The findings were reported in the Sept. 26 issue of the New England Journal of Medicine.
WHY MORE COMPLICATIONS?
“Possible explanations for the increase in thromboembolic complications with dabigatran include inadequate plasma levels of the drug and a mechanism of action that differs from that of warfarin,” said the study's principal investigator Frans Van de Werf, MD, PhD, professor and chair of the department of cardiovascular medicine at University Hospitals, in Leuven, Belgium. Dr.

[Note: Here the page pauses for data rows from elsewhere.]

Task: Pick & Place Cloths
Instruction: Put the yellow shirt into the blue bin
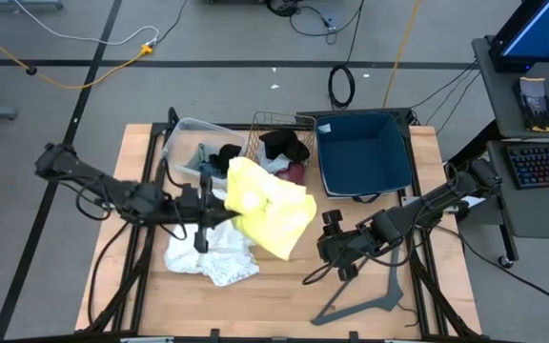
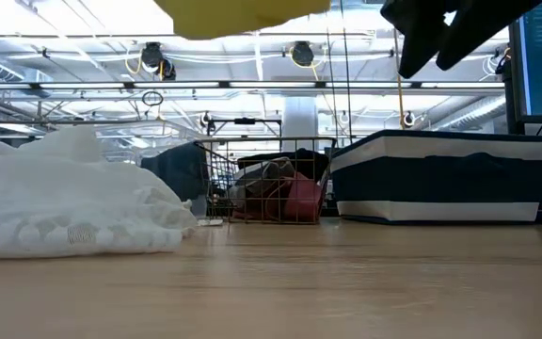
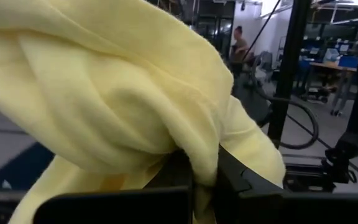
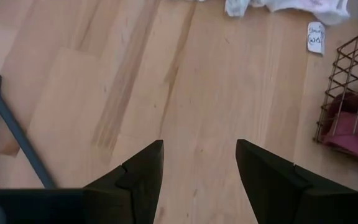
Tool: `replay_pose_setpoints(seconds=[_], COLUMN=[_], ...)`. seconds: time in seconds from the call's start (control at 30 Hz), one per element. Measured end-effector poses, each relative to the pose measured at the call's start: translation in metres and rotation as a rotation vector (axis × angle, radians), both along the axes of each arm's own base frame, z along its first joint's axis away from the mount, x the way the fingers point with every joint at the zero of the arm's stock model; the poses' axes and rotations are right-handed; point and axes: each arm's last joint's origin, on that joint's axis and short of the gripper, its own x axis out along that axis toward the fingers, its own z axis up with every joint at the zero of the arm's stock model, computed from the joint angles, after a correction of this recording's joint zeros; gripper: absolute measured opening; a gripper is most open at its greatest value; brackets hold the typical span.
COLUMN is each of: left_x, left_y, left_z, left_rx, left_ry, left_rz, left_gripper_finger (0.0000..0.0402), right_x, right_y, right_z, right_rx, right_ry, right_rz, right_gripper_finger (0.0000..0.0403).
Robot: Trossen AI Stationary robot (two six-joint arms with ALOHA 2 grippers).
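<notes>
- The left gripper (image 1: 219, 207) is clamped on the yellow cloth (image 1: 270, 208), which hangs lifted above the middle of the table (image 1: 141, 286); in the left wrist view the fabric bunches over the fingers (image 3: 185, 186) and blocks most of what lies ahead.
- The right gripper (image 4: 199, 163) hovers over bare wood at the near right, its fingers spread apart and holding nothing; the grey hanger (image 1: 375, 295) lies just beside it on the near side.
- The large white cloth (image 1: 213, 252) lies crumpled on the tabletop at the near left, below the left arm and not yet collected.
- The wire basket (image 1: 279, 143) at the far centre holds a black cloth (image 1: 286, 145) and a maroon cloth (image 2: 294, 198), so these look already placed.
- The clear plastic bin (image 1: 187, 148) to its left holds another dark cloth (image 1: 229, 155) and a teal-blue piece (image 1: 201, 154); I cannot tell a grey one apart there.
- The dark blue bin (image 1: 363, 152) at the far right appears empty.
- By my judgement the task is past halfway: the yellow cloth is in transit, with no container under it yet, and the white one remains on the table.
</notes>
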Motion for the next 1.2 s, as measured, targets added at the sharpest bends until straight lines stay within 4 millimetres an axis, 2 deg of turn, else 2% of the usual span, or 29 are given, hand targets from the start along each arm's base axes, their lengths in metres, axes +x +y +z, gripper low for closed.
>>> replay_pose_setpoints(seconds=[0.17,0.4,0.57,0.73,0.9,1.07,1.2], left_x=[0.003,0.008,0.008,0.006,0.003,0.004,0.012], left_y=[0.014,0.032,0.041,0.047,0.052,0.061,0.068], left_z=[0.006,0.008,0.025,0.044,0.06,0.062,0.057], left_rx=[0.051,0.053,0.06,0.062,0.076,0.068,0.046], left_ry=[-0.051,-0.057,-0.048,-0.051,-0.076,-0.08,-0.055], left_rz=[0.004,0.079,0.117,0.146,0.172,0.212,0.245], left_gripper_finger=[0.0012,0.0012,0.0012,0.0012,0.0012,0.0012,0.0012], right_x=[0.003,0.016,0.022,0.021,0.014,0.008,0.008], right_y=[0.001,0.005,0.01,0.021,0.034,0.04,0.04], right_z=[0.002,0.005,0.011,0.02,0.029,0.036,0.04], right_rx=[0.004,-0.068,-0.135,-0.302,-0.54,-0.727,-0.83], right_ry=[-0.039,-0.233,-0.366,-0.496,-0.578,-0.595,-0.586], right_rz=[0.003,0.044,0.072,0.074,0.017,-0.044,-0.069], right_gripper_finger=[0.0196,0.0196,0.0196,0.0196,0.0196,0.0196,0.0196])
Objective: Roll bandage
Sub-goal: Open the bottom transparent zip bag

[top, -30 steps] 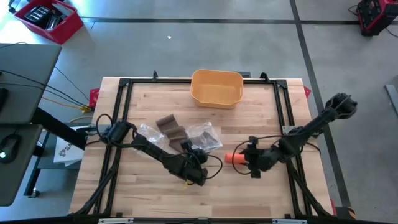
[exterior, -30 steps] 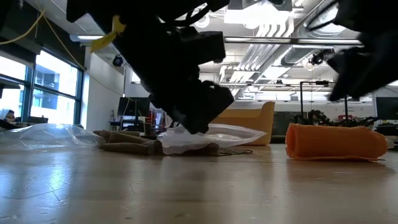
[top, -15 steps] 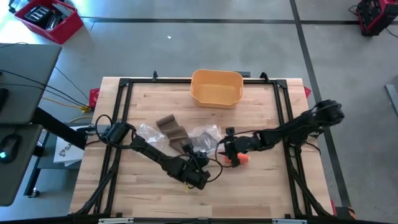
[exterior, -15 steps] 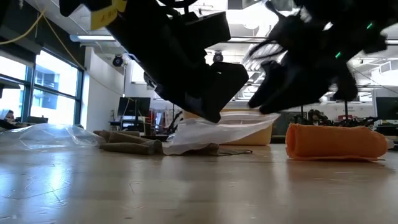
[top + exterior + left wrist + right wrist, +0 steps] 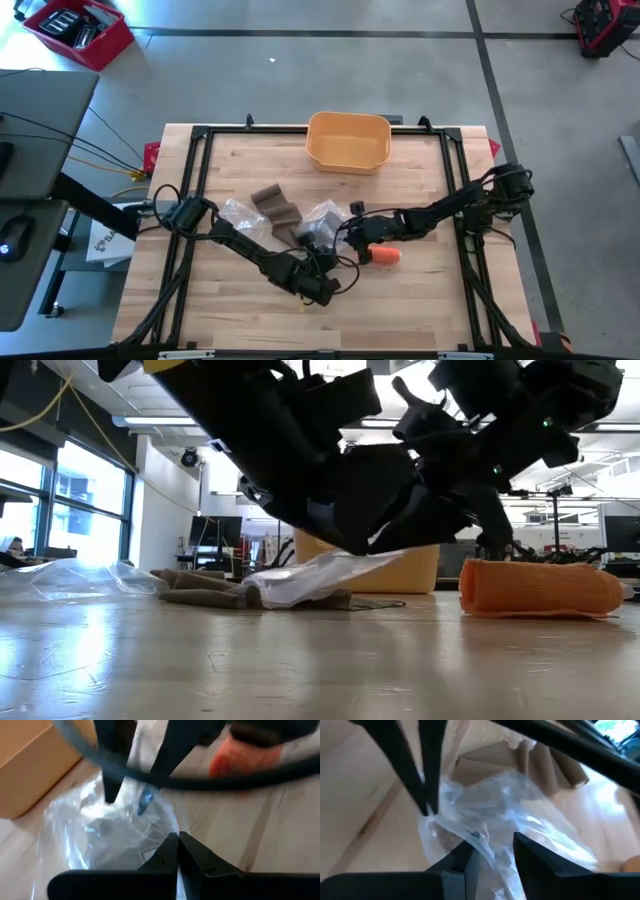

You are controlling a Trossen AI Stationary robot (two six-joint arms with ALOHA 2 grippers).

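Observation:
A clear plastic bag lies at mid table with its far part over a brown unrolled bandage. My left gripper is shut on the bag's near edge. My right gripper reaches in from the right, fingers apart on either side of a bunched part of the bag. I cannot tell whether they touch it. An orange rolled bandage rests on its side on the table, just near of the right gripper. My left gripper pinches the bag's edge between its two shut fingers, coming in slanting down from the table's near side. The held edge is raised off the table, while the bag's other end stays down by the brown bandage.
A second clear bag lies left of the brown bandage. A yellow bin stands at the far edge. Bare wood lies along the near edge and on the right side of the table.
My right gripper has swung from above the orange roll toward the table's left and down, rolling its wrist, and has reached the bag beside my left gripper. The bag's held edge has risen a little, while its far part has stayed on the table.

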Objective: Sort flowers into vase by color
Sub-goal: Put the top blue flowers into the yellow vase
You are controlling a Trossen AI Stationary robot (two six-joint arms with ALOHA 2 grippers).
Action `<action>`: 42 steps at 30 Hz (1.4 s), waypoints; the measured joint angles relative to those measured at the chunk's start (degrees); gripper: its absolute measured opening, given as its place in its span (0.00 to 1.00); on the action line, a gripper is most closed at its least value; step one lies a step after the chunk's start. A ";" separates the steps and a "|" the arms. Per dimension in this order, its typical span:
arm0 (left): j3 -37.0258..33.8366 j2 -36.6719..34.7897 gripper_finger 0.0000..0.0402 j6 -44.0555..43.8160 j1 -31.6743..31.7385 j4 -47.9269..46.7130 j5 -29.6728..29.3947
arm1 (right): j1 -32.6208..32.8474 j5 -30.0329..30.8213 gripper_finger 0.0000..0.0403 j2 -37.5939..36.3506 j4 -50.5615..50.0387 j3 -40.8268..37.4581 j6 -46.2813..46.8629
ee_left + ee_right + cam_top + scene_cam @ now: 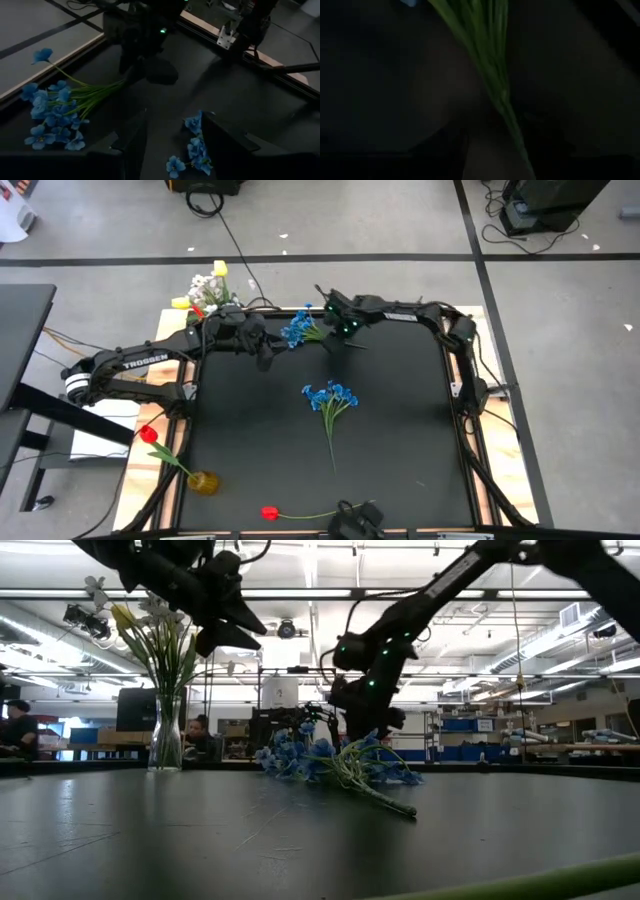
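A bunch of blue flowers [297,330] lies on the black table near the far edge, with its green stalks [492,65] pointing toward the table's right. My right gripper [336,338] points steeply down over those stalks. It is open, and the stalks run between its fingers. My left gripper [175,131] hovers open just left of the bunch, above the table, holding nothing. A second blue stem [330,395] lies flat at the table's middle. My right gripper comes from above at the blue bunch's stalk end [120,84], with its fingers across the stalks. The dark wrist view does not show whether a finger touches them. The bunch lies flat on the table.
A clear vase [166,740] with white and yellow flowers stands at the far left corner. At the near left an amber vase [203,482] holds a red tulip [148,434]. Another red tulip [270,513] lies along the near edge.
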 joint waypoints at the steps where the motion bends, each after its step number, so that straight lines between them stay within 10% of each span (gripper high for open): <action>1: 0.00 0.02 0.48 -0.12 0.19 -0.01 0.03 | -0.44 -0.50 0.47 1.46 -1.67 2.01 -0.91; 13: 0.00 0.02 0.48 -0.98 0.21 -0.38 -0.17 | -1.91 -1.35 0.36 12.46 -16.05 14.51 -8.44; 25: -0.02 0.02 0.48 -1.93 0.21 -1.67 -0.40 | -2.68 -3.57 0.03 11.56 -16.07 14.13 -6.06; 42: -0.02 0.02 0.48 -2.57 0.21 -1.41 -0.60 | -4.49 -8.42 0.02 -0.33 -10.88 13.93 7.28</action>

Van de Werf was part of the collaborative team effort that established the clinical utility of tissue plasminogen activator (tPA) in reducing permanent disabilities in ischemic stroke patients.
He told Neurology Today that using lower doses than were tested would have resulted in more embolic events, but that other blood thinners might become available that might be as good or better than warfarin, notably tecarfarin, a novel anticoagulant that is currently being studied in clinical trials.
There were more thromboembolic events among patients in the study who had undergone valve replacement surgery within a week of starting dabigatran than those treated three months earlier, he noted.
“Low drug levels soon after valve surgery may have allowed for early formation of blood clots that were not clinically manifested until later,” he said. “However, events also occurred among patients with higher trough plasma levels of dabigatran early after surgery, and among subjects in the earlier valve replacement group who had higher plasma levels than the former, suggesting that lower-than-expected drug levels cannot fully explain the increase in the rate of thromboembolic events.”
In addition, clots can be triggered by exposure of the blood to the artificial surface of artificial valve leaflets and the sewing ring used to attach the mechanical valves, which can activate the contact pathway of coagulation. In fact, most clots appear to have arisen from the sewing ring, he said.
IS WARFARIN DEAD?
“These newer, novel anticlotting drugs are better blood thinners, but we still see more patients on warfarin than anything else, probably because it only has to be taken once each day,” said Christopher Ellis, MD, assistant professor of medicine at Vanderbilt Heart and Vascular Institute at the Vanderbilt University Medical Center in Nashville, who has conducted clinical research on the use of dabigatran to reduce stroke and thromboembolism during left atrial catheter ablation for atrial fibrillation.
Yet something about using dabigatran as a blood thinner in mechanical heart valve procedures remains poorly understood, he told Neurology Today in a telephone interview.
“I find it confusing that dabigatran has shown to be superior to warfarin in preventing strokes when used for several other indications, but apparently not with mechanical valves, so this is a setback — a black eye for these novel anticoagulants. For now, I think this ends the testing of newer thinners for mechanical valve replacement. In this trial, there were more ischemic strokes in dabigatran patients, but that could have been a timing issue because many patients had recently undergone valve replacement surgery. Also, some of the patients may have missed a dose.”
He noted that mechanical valves may not be necessary for many patients due to increasing use of replacement valves from pigs and cows, which are quickly coated with endothelial cells and do not require anticoagulant therapy.
“Except for mechanical heart valves, where I believe there may be some as yet unknown reaction, dabigatran seems to work better than warfarin. I think the researchers thought that it would be a slam-dunk, so these findings come as a surprise.”
The biggest question, he noted, is what issues may arise with the use of other new and experimental anticoagulants.